For the past 30 years or so, Professor Brown has been focusing on one bacteria in particular –Staphylococcus aureus, known to most of us as Golden Staph. While common, and harmless in most circumstances, it is not to be underestimated. If it enters the body through a cut it can cause potentially deadly infections. Before antibiotics, it was fatal in 80% of infected wounds.
To add to the risk it is easily spread by skin-to-skin contact, or by touching contaminated surfaces. It is particularly prevalent in hospitals and increasingly resistant, not just to antibiotics but to antiseptics and disinfectants.
It is little surprise then that these latter compounds are a major concern of Professor Brown’s research.
“We're trying to stop the spread in the hospitals, on handrails or bed rails or on the sheets, because these bacteria then resist all of those control measures,” she says.
COVID had a terrible impact on the problem with a more indiscriminate use of antibiotics, antiseptics and disinfectants. “People were going to hospital with COVID and getting bacterial infections.

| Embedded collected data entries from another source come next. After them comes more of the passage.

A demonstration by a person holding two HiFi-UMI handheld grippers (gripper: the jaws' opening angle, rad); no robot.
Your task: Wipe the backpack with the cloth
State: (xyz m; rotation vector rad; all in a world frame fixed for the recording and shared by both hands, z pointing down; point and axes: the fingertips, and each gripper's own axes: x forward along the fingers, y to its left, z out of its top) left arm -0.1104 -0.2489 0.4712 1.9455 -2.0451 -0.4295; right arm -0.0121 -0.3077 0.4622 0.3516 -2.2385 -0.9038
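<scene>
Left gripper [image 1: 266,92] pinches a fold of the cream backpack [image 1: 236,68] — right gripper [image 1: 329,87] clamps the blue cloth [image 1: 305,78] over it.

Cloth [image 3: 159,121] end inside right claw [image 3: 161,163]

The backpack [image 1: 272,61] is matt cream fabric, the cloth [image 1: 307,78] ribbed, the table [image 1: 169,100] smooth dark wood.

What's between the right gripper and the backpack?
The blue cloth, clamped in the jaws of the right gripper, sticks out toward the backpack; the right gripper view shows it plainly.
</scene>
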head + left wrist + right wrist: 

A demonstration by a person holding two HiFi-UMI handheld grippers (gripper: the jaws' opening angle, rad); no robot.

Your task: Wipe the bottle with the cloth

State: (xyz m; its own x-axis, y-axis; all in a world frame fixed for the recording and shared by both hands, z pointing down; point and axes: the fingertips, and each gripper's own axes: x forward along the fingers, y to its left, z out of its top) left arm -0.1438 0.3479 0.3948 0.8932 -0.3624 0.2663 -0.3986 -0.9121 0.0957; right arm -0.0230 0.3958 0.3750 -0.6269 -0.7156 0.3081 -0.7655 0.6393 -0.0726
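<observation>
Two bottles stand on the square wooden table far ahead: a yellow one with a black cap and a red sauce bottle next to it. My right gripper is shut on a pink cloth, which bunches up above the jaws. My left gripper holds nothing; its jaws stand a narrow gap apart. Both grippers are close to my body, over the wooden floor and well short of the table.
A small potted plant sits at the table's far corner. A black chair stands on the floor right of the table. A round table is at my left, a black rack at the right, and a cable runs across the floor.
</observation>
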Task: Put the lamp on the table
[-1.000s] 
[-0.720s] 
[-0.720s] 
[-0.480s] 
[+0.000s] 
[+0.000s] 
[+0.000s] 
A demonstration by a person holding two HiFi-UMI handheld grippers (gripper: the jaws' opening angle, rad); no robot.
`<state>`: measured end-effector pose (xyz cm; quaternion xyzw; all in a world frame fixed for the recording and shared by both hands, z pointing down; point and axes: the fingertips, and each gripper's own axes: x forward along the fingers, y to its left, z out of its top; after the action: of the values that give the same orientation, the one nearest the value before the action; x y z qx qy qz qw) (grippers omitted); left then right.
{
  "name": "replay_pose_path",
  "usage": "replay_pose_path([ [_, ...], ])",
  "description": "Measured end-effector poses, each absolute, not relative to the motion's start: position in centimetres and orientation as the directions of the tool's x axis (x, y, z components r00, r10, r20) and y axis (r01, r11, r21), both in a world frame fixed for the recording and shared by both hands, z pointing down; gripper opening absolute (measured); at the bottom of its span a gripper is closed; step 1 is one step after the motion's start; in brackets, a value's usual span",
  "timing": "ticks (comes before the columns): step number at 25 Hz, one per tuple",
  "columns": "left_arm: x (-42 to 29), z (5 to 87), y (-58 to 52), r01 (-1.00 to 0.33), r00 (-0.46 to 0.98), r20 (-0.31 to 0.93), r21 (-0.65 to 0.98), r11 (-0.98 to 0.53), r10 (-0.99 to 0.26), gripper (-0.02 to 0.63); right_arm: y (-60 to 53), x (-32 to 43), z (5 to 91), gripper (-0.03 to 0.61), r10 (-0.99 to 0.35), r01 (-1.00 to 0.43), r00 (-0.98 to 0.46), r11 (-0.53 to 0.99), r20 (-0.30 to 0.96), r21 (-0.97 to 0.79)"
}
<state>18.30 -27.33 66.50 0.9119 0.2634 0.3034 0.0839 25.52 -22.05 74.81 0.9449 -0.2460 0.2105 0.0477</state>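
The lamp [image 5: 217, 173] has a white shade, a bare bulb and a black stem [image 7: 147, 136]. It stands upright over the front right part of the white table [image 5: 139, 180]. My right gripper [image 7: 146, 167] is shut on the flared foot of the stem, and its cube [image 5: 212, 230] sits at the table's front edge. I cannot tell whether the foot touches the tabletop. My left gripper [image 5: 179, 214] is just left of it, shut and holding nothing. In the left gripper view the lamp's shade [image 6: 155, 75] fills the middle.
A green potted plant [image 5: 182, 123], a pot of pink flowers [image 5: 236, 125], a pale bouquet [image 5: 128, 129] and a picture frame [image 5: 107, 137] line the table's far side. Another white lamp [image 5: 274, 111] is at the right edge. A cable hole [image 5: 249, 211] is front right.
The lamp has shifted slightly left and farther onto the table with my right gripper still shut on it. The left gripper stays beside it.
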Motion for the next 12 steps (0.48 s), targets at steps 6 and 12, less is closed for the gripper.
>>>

Doctors didn't have time to work out what infection it was and were just throwing antibiotics at people. And then we were using everything we could to sanitise our hands, which was necessary of course but was also selecting for bacteria that are resistant to those handwashes as well,” Professor Brown says.
She and her team have identified what they hope is Golden Staph’s Achilles heel, its “multi-drug efflux pump”, a protein that sits in the bacterium’s outer shell and acts as a vacuum cleaner, expelling antimicrobial agents before they can reach their target.
There are several varieties of these efflux pumps but the one Professor Brown is targeting is specific to antiseptic disinfectant resistance, and is effective for more than 30 different compounds simultaneously.
“And not only that, it lives on a piece of DNA that can easily move between different bacteria and is usually carried with other antibiotic resistance mechanisms. So that one piece of DNA is spreading multiple resistance mechanisms. You can easily see how multidrug resistance comes about.”
Professor Brown’s work is truly a team effort – and an international one – with a group in Queensland computer modelling the protein to determine what will block it, a chemist in Perugia, Italy, making compounds to test, and another group over in Belgium studying the pump’s structure.
“So we're bringing it all together to come up with a holistic approach,” Professor Brown says. While results so far have been promising, Professor Brown holds no illusions that, even if she wins this battle, the war is ever going to be truly over.
“History shows that it's only ever been a few years after the introduction of something into the clinical space that the bacteria have become resistant to it. That’s why this multi-pronged approach is so important. All of the targets for antimicrobials are inside the cell, so if you’re trying to stop resistance we are going to have to hit not only pumps, but the mechanisms inside,” she says.
There is also a need to understand better how the bacteria work so we can develop new antimicrobial control agents.
“We have to come up with better public health measures to combat and reduce bacteria – handwashing is good and reduces that a lot, but we have to pay attention to how we wash and try to reduce overuse of antiseptics and disinfectants. “Good old soap and water’s just as good as anything, really.”